### Prompt
Word by word and line by line, write out all of the records.

(Entries taken from a collection)
____
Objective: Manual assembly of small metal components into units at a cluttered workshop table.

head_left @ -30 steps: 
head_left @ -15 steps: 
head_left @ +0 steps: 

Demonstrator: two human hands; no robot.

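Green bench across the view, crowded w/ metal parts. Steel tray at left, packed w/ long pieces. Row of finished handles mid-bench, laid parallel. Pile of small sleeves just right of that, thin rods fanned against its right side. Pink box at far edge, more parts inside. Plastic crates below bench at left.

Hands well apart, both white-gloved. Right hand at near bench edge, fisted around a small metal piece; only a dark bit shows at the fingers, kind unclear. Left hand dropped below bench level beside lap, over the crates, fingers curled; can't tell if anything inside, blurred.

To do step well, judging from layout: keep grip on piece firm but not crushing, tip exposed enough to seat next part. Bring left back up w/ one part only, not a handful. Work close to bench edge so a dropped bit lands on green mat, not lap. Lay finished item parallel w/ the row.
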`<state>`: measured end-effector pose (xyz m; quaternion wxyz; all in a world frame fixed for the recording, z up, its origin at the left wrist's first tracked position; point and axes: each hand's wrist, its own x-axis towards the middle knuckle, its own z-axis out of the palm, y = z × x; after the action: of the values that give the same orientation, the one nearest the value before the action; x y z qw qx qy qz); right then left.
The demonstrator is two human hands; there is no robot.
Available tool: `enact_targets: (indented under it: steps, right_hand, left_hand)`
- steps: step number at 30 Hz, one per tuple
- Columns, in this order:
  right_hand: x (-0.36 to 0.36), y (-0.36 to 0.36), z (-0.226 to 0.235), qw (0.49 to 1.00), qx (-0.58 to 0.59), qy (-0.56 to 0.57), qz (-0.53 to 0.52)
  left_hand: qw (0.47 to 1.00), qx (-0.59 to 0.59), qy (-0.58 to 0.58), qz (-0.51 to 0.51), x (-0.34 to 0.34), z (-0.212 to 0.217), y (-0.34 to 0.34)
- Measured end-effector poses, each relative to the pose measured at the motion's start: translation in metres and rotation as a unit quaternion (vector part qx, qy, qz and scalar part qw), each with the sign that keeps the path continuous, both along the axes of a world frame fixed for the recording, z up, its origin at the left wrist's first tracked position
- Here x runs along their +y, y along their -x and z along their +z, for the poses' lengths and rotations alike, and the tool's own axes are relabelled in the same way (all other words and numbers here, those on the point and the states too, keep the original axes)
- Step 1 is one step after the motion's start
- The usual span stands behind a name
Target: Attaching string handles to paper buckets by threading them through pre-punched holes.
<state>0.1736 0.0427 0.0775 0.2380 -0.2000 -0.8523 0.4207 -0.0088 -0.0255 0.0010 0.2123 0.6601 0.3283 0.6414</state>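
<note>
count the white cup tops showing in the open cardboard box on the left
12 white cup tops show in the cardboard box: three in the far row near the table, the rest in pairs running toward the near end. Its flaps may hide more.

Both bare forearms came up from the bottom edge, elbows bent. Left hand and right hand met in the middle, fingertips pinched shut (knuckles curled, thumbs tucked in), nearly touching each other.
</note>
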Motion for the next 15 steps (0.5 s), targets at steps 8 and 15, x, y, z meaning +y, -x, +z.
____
### Result of the exercise
Objective: Manual assembly of small metal components into units at a cluttered workshop table.

head_left @ -30 steps: 
head_left @ -15 steps: 
head_left @ +0 steps: 

Demonstrator: two human hands; no robot.

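Green bench across the view, crowded w/ metal parts. Steel tray at left, packed w/ long pieces. Row of finished handles mid-bench, laid parallel. Pile of small sleeves just right of that, thin rods fanned against its right side. Pink box at far edge, more parts inside. Plastic crates below bench at left.

Hands well apart, both white-gloved. Right hand at near bench edge, fisted around a small metal piece; only a dark bit shows at the fingers, kind unclear. Left hand dropped below bench level beside lap, over the crates, fingers curled; can't tell if anything inside, blurred.

To do step well, judging from layout: keep grip on piece firm but not crushing, tip exposed enough to seat next part. Bring left back up w/ one part only, not a handful. Work close to bench edge so a dropped bit lands on green mat, not lap. Lay finished item parallel w/ the row.
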`<state>`: measured end-effector pose (xyz m; quaternion wxyz; all in a world frame fixed for the recording, z up, its origin at the left wrist's first tracked position; point and axes: each hand's wrist, its own x-axis towards the middle knuckle, its own z-axis out of the palm, y = z × x; after the action: of the values that give the same orientation, the one nearest the value before the action; x y z qw qx qy qz); right then left.
The demonstrator is two human hands; there is no robot.
Available tool: `enact_targets: (indented under it: steps, right_hand, left_hand)`
- steps: step number at 30 Hz, one per tuple
- Columns, in this order:
  right_hand: x (-0.36 to 0.36), y (-0.36 to 0.36), z (-0.226 to 0.235), qw (0.49 to 1.00), qx (-0.58 to 0.59), qy (-0.56 to 0.57), qz (-0.53 to 0.52)
  left_hand: qw (0.47 to 1.00), qx (-0.59 to 0.59), qy (-0.58 to 0.58), qz (-0.51 to 0.51), x (-0.34 to 0.34), z (-0.212 to 0.217), y (-0.34 to 0.34)
- Measured end-effector poses, each relative to the pose measured at the motion's start: translation in metres and rotation as a unit quaternion (vector part qx, qy, qz and scalar part qw), each with the sign that keeps the path continuous, both along the axes of a world frame fixed for the recording, z up, its origin at the left wrist's first tracked position
- Here x runs along their +y, y along their -x and z along their +z, for the poses' lengths and rotations alike, and the tool's own axes are relabelled in the same way (all other words and numbers here, those on the point and the states too, keep the original axes)
- Step 1 is one step after the motion's start
- The usual span stands behind a name
Target: Attaching string handles to paper buckets by threading them through pre-punched holes.
<state>0.1736 0.0427 0.0775 0.2380 -0.2000 -0.8523 0.4207 -0.0088 -0.0255 0.0010 0.2123 0.6601 0.3283 0.6414</state>
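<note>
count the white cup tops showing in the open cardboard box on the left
12 white cup tops show in the cardboard box: three in the far row near the table, the rest in pairs running toward the near end. Its flaps may hide more.

Both bare forearms came up from the bottom edge, elbows bent. Left hand and right hand met in the middle, fingertips pinched shut (knuckles curled, thumbs tucked in), nearly touching each other.
</note>
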Motion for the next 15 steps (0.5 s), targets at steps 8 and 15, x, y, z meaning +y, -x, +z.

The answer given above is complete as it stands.